Material provided: Begin

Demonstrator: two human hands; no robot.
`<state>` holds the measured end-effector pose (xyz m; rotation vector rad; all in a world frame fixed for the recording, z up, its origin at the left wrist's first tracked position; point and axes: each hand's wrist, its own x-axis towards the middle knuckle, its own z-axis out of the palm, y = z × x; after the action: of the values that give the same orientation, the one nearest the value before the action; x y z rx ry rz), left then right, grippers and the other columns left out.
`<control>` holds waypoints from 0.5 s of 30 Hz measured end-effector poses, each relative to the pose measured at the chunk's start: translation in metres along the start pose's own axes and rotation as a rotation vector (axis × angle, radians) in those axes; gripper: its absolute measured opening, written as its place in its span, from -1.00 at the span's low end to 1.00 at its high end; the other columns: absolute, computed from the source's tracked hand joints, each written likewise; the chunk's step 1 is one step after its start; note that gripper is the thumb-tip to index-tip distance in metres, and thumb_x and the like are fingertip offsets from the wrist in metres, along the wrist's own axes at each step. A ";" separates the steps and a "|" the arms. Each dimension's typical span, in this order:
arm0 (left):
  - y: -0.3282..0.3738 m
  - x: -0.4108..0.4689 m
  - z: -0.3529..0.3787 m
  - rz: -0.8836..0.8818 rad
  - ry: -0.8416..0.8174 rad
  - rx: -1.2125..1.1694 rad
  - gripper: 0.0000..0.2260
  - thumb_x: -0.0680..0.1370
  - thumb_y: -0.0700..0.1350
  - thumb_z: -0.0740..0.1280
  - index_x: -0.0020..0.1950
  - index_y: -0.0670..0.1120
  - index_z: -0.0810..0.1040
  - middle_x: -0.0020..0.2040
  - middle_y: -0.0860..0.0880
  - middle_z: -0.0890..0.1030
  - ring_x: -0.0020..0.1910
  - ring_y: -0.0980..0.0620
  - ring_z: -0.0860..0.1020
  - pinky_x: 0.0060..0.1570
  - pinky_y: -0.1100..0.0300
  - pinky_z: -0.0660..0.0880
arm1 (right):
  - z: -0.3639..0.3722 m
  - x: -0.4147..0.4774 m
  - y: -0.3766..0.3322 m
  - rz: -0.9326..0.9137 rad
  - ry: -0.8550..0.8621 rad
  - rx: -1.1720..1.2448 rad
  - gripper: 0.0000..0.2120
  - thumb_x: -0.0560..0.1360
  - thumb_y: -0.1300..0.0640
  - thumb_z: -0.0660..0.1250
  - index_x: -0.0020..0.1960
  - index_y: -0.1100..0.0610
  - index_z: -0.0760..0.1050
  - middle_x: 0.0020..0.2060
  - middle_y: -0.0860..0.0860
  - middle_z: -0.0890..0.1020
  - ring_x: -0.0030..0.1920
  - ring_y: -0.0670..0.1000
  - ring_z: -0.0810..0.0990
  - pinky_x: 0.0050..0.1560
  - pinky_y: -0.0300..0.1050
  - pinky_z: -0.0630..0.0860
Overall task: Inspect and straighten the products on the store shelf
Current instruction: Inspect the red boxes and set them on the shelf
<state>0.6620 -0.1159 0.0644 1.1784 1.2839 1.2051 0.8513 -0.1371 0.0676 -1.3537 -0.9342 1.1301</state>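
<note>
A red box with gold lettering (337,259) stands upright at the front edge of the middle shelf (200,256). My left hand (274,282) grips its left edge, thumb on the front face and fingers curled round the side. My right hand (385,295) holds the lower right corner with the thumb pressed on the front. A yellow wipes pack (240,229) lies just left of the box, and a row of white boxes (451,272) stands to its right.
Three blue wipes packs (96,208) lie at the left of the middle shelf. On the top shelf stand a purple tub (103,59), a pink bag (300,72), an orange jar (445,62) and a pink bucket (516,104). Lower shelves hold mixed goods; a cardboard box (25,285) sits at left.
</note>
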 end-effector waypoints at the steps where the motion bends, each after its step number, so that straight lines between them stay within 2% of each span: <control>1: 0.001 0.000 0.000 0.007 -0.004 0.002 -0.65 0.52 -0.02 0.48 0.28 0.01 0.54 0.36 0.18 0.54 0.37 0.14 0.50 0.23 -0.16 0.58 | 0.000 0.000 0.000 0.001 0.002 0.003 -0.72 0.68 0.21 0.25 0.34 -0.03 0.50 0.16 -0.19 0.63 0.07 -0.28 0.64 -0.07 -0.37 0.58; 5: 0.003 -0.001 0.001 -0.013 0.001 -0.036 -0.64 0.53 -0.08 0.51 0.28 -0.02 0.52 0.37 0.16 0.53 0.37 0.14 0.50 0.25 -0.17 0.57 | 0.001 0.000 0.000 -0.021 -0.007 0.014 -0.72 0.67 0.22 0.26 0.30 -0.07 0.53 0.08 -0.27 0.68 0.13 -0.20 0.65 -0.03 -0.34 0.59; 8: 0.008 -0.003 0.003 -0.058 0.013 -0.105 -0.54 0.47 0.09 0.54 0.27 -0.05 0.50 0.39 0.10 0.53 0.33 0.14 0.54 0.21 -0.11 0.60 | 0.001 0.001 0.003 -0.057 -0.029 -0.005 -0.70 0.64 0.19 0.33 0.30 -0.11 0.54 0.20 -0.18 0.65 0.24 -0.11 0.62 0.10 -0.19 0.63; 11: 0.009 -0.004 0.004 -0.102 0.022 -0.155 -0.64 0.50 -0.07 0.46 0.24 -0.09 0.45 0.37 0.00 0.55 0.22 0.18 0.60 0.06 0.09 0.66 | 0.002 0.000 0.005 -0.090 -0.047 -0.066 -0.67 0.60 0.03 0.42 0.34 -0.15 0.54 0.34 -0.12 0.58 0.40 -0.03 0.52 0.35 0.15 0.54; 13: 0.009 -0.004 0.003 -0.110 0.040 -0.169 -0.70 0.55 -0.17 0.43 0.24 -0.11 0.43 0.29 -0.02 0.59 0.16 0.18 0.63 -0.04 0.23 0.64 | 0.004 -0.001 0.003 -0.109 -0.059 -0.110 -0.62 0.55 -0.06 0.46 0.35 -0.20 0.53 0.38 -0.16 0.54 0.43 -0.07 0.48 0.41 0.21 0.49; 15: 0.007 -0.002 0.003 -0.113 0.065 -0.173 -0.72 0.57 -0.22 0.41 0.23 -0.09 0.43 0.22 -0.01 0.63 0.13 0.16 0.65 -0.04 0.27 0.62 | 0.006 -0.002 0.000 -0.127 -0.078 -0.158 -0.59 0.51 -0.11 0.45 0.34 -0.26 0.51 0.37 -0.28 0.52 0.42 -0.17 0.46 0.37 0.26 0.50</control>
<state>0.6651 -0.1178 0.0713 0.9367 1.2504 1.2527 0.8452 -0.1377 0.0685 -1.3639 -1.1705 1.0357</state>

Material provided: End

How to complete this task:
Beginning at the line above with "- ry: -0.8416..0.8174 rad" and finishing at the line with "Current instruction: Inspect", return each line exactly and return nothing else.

Exercise output:
  - ry: -0.8416..0.8174 rad
  - rx: -1.2125..1.1694 rad
  - gripper: 0.0000..0.2260
  - thumb_x: -0.0680..0.1370
  - thumb_y: -0.0700..0.1350
  - thumb_z: -0.0740..0.1280
  - index_x: -0.0020..0.1950
  - index_y: -0.0670..0.1120
  - index_z: -0.0810..0.1040
  - middle_x: -0.0020..0.2040
  - middle_y: -0.0860..0.0880
  - middle_z: -0.0890..0.1030
  - ring_x: -0.0020..0.1910
  - ring_y: -0.0980..0.0620
  - ring_z: -0.0860..0.1020
  - pinky_x: 0.0060..0.1570
  - pinky_y: -0.1100..0.0300
  - pinky_z: -0.0660..0.0880
arm1 (right):
  - z: -0.3639..0.3722 m
  - x: -0.4147..0.4774 m
  - y: -0.3766..0.3322 m
  - rz: -0.9326..0.9137 rad
  - ry: -0.8550..0.8621 rad
  - rx: -1.1720..1.2448 rad
  - gripper: 0.0000..0.2120
  - thumb_x: -0.0560..0.1360
  - thumb_y: -0.1300..0.0640
  - thumb_z: -0.0660..0.1250
  - index_x: -0.0020..0.1960
  - index_y: -0.1100..0.0610
  - index_z: -0.0760..0.1050
  - middle_x: 0.0020..0.2060
  - middle_y: -0.0860..0.0860
  - middle_z: -0.0890..0.1020
  - ring_x: -0.0030..0.1920
  - ring_y: -0.0670..0.1000
  - ring_z: -0.0810..0.0990
  - pinky_x: 0.0050..0.1560
  - pinky_y: -0.0300..0.1050
  - pinky_z: -0.0630..0.0860
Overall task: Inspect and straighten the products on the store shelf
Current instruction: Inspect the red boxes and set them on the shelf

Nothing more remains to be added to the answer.